**Problem details**.
The answer must consist solely of the lines from the opening line of the entries through the line with "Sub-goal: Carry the", transcribed exactly and without any pictures.

(The data)

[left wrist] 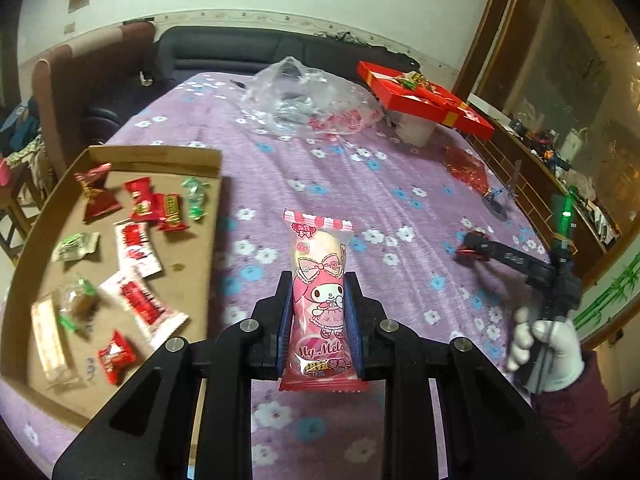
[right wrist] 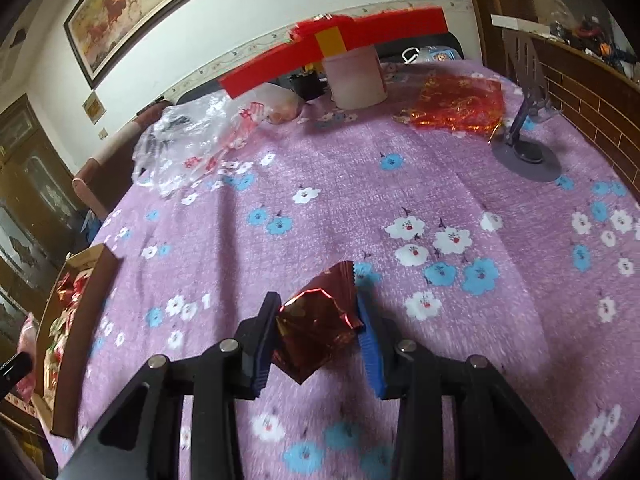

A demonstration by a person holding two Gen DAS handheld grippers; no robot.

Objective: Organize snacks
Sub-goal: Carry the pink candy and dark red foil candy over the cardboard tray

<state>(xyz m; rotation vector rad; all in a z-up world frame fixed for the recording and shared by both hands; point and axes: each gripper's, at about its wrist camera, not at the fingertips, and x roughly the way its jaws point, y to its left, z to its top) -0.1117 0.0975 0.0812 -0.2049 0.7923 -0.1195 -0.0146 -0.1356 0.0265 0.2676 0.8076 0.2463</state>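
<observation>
My left gripper (left wrist: pixel 319 300) is shut on a pink My Melody snack packet (left wrist: pixel 319 288), held above the purple flowered tablecloth (left wrist: pixel 400 184). A cardboard tray (left wrist: pixel 120 154) to its left holds several wrapped snacks (left wrist: pixel 140 248). My right gripper (right wrist: pixel 318 300) is shut on a dark red foil snack packet (right wrist: pixel 320 324) above the cloth. It also shows in the left wrist view (left wrist: pixel 474 246), held by a white-gloved hand (left wrist: pixel 548 354). The tray shows at the left edge of the right wrist view (right wrist: pixel 84 320).
A crumpled clear plastic bag (left wrist: pixel 308 96) lies at the far middle of the table. A red gift box (left wrist: pixel 424 96) rests on a white cup (right wrist: pixel 356 76) at the far right. A red foil bag (right wrist: pixel 460 104) and a grey phone stand (right wrist: pixel 524 152) sit near the right edge.
</observation>
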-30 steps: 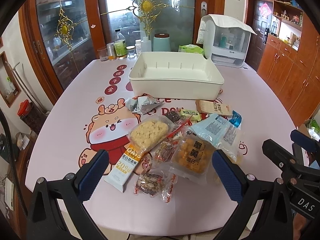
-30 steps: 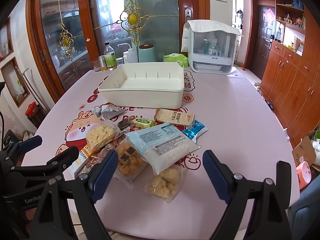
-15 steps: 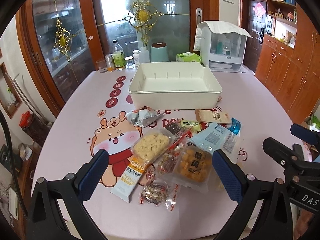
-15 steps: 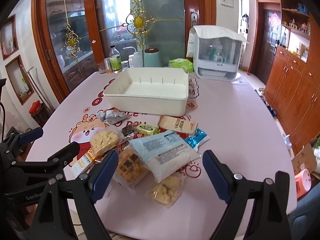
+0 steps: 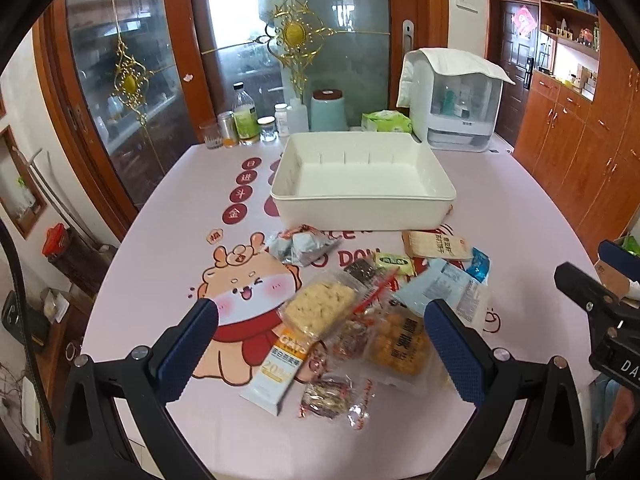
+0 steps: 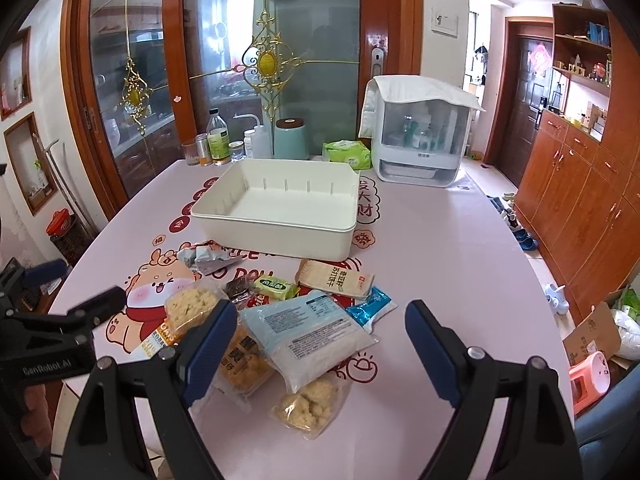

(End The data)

**Response area**.
[left wrist] 
[right wrist] 

A demonstration by a person holding two Gen DAS handheld grippers; no robot.

Objective: Organize snacks
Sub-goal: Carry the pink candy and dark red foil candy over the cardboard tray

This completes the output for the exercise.